Slide View : Parallel Computer Architecture and Programming : 15-418/618 Spring 2017

khans

We use the first two threads to launch the extra elements that are needed by the last thread in the block.

planteurJMTLG

Can we do better than __syncthreads() with not too much communication overhead? Something like "only wait until support[threadIdx.x+1] and support[threadIdx.x+2] have been filled", instead of "wait until support has been completely filled"?
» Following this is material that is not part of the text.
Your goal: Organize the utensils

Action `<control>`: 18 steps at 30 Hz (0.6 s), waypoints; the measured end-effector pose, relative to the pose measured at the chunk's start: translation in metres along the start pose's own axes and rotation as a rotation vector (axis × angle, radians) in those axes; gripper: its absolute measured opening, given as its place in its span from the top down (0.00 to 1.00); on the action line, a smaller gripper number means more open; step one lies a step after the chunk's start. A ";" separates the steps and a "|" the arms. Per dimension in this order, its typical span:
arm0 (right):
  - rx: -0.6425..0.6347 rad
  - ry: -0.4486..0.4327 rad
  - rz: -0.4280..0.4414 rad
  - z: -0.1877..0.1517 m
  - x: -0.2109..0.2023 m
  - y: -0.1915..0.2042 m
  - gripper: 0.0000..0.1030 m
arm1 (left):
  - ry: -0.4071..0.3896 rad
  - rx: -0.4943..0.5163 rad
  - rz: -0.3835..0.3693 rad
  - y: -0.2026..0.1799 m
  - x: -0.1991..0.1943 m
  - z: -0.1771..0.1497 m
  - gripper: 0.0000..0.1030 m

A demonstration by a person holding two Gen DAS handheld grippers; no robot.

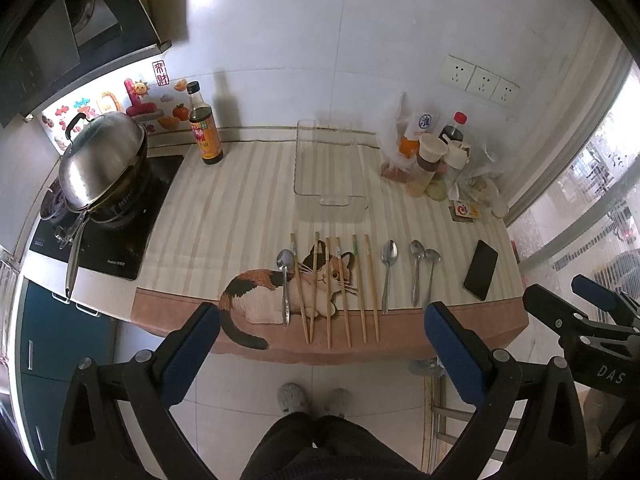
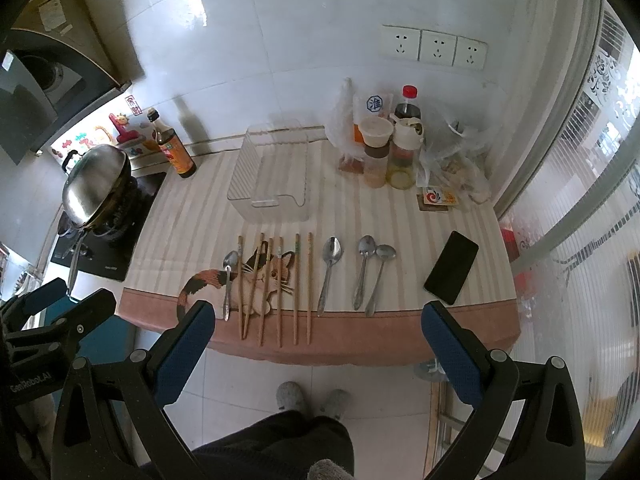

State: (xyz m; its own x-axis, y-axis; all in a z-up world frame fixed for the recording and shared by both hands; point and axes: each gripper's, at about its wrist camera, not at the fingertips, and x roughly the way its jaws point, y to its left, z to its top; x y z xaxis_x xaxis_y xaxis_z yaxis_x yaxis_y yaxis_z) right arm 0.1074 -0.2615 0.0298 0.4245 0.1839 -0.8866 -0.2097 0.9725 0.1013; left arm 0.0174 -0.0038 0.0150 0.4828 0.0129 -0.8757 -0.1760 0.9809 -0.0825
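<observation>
The counter (image 1: 224,216) fills the view, covered by a striped cloth (image 1: 256,200) with a cat picture (image 1: 280,288) at its front edge. At the far left a lidded wok (image 1: 100,160) sits on the stove (image 1: 120,240). A clear plastic tray (image 1: 330,168) stands empty in the middle of the cloth, toward the wall. Both grippers hang in front of the counter, off its edge: the left gripper (image 1: 322,340) with jaws spread wide, gripping nothing, and the right gripper (image 2: 320,340) just the same, wide and empty. A black phone (image 2: 451,267) lies at the right. Six chopsticks (image 1: 340,292) lie side by side across the cat, one spoon (image 1: 285,284) to their left, three more spoons (image 1: 408,276) to their right, all just in front of the tray.
</observation>
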 end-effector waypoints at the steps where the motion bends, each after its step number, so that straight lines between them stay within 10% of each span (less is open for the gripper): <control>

It would be useful especially if all threads can't be run concurrently.

jocelynh

@planteurJMTLG's questions brings another one to mind:

Is it possible for there to be a thread block with enough threads such that they cannot all be run concurrently on one core? And if that happens, how would __syncthreads() work, if at all?

kayvonf

@jocelynh -- Good question. Let's have that discussion on slide 75. And you might want to take a look at what's going on with the "persistent CUDA threads" example on slide 79.

paramecinm

If we use the implementation from last slide, the part that takes the most time is three memory loads and we can treat the running time of this block is approximately three memory loads. Because the first two threads need to do two memory loads and the whole block of threads are synchronized, the running time is two memory loads. So we save about 1/3 running time. And if the task is to convolve two elements rather than three, the implementation of this page won't save time (but it can still save memory bandwidth consumption).

nemo

Good point @paramecinm! Wouldn't it be better performance-wise then to compute 126 indices and load 128 values in one block?

shiyqw

This example shows the improvement by using shared address. I am wondering if there are some methods to improve the performance by using private address?

RomanArena

I think this is a good example of the contents in slides 46: we know that the threads may access the same variable, so we load the variable from global memory into the shared memory.

vadtani

@nemo I believe the code is written that one block would compute THREADS_PER_BLK(128 in this example) indices. If we compute 126 then how do you plan to accommodate the remaining 2 indices? Please correct me in case I misunderstood your point.

nemo

@vadtani - From my understanding you can load 128 values, which are good enough for 126 convolutions given each convolution uses 3 elements. You can use the threadIDs to control this.

manishj

@nemo I agree that in this example, 126 indices should give better performance. Here, 2 threads have to execute 2 load instructions and other threads need to wait for them before proceeding because of _syncthread() call. However, if the part of code that is written after __syncthread() was very computational intensive then 128 indices would be a better choice.

sandeep6189

The slide says that the barrier here is only able to synchronise threads in a block? How can we do the same for all threads across all the blocks?

kayvonf

@sandeep6189. A barrier primitive across all threads in all thread blocks does not exist. Why? (hint: slide 75)

Cake

We are not guaranteed that all blocks are running in parallel. They could be scheduled one after another, for example.

sandeep6189

@kayvonf I was wondering if our program is sequential and I would like to run it in GPU (for example, to harness the power of GPU compute in cases when my CPU is slow). Having such a barrier could help me write such a program in CUDA.

kayvonf

I agree with @cake's answer. Having such a primitive would highly constrain CUDA's implementation and it not consistent with the stream programming model CUDA adopts across its thread blocks. Thus it is not allowed.